* Task to carry out *
The answer must be a single number: how many lines in the records below contain the word "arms".

* Extracted material *
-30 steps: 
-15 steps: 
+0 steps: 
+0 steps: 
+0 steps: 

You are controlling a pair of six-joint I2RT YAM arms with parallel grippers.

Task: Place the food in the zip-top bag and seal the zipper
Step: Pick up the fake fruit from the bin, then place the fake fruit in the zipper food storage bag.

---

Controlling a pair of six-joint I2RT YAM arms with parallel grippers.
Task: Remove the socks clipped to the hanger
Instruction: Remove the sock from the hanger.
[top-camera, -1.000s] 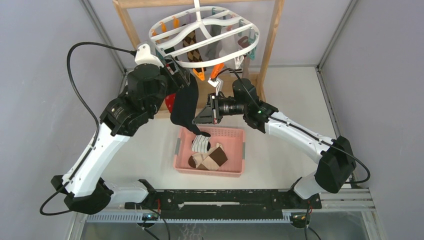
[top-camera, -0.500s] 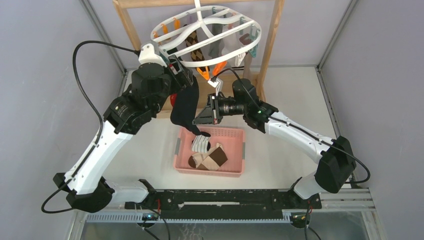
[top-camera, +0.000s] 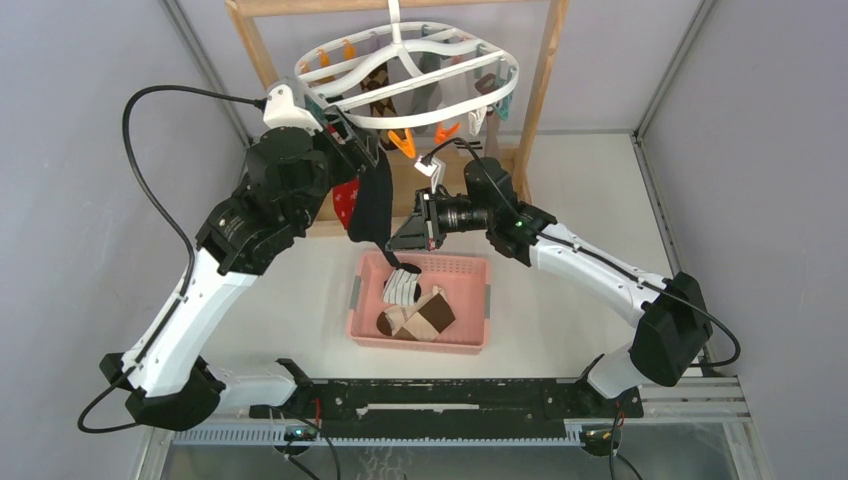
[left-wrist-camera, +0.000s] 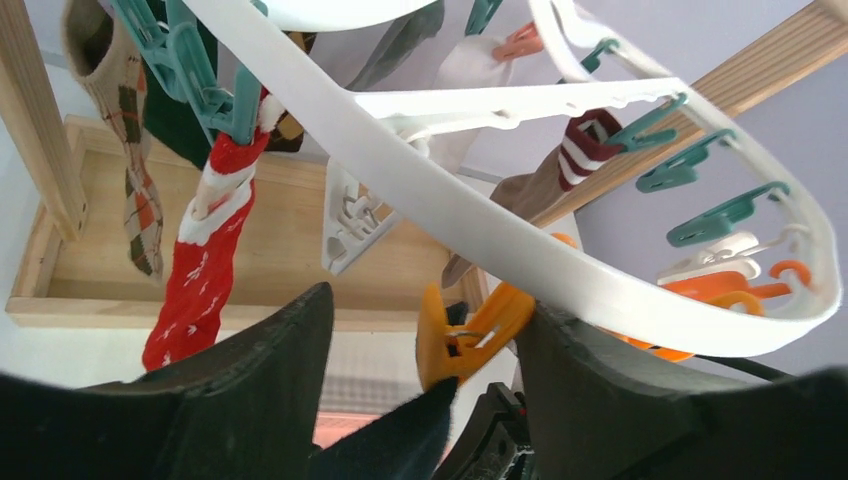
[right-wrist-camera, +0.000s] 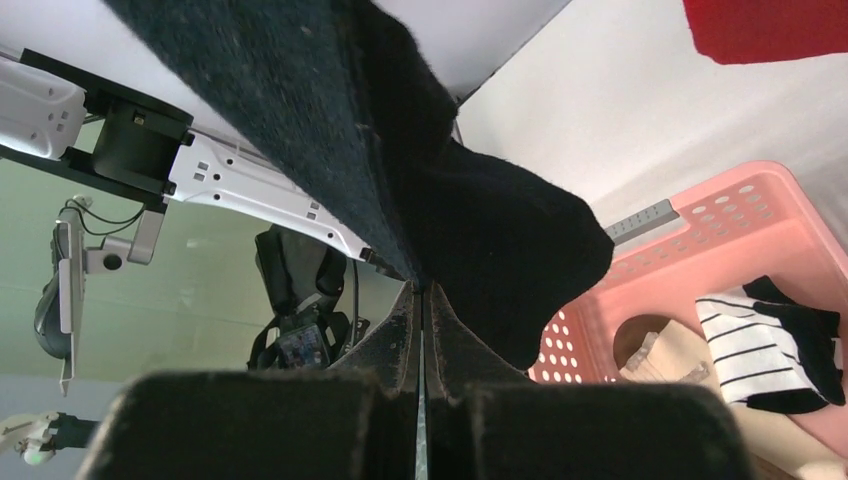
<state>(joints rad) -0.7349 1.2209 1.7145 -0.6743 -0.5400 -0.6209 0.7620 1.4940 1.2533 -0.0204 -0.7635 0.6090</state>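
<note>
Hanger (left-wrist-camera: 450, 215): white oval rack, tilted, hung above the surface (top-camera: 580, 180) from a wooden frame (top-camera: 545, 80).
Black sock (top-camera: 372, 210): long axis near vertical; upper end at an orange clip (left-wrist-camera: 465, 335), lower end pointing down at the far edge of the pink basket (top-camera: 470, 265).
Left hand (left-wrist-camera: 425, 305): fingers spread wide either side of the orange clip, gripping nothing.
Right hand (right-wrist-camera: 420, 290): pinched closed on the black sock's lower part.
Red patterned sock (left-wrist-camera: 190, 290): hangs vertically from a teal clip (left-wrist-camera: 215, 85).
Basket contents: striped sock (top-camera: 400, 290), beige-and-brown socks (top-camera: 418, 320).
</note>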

* Response to this exercise *
2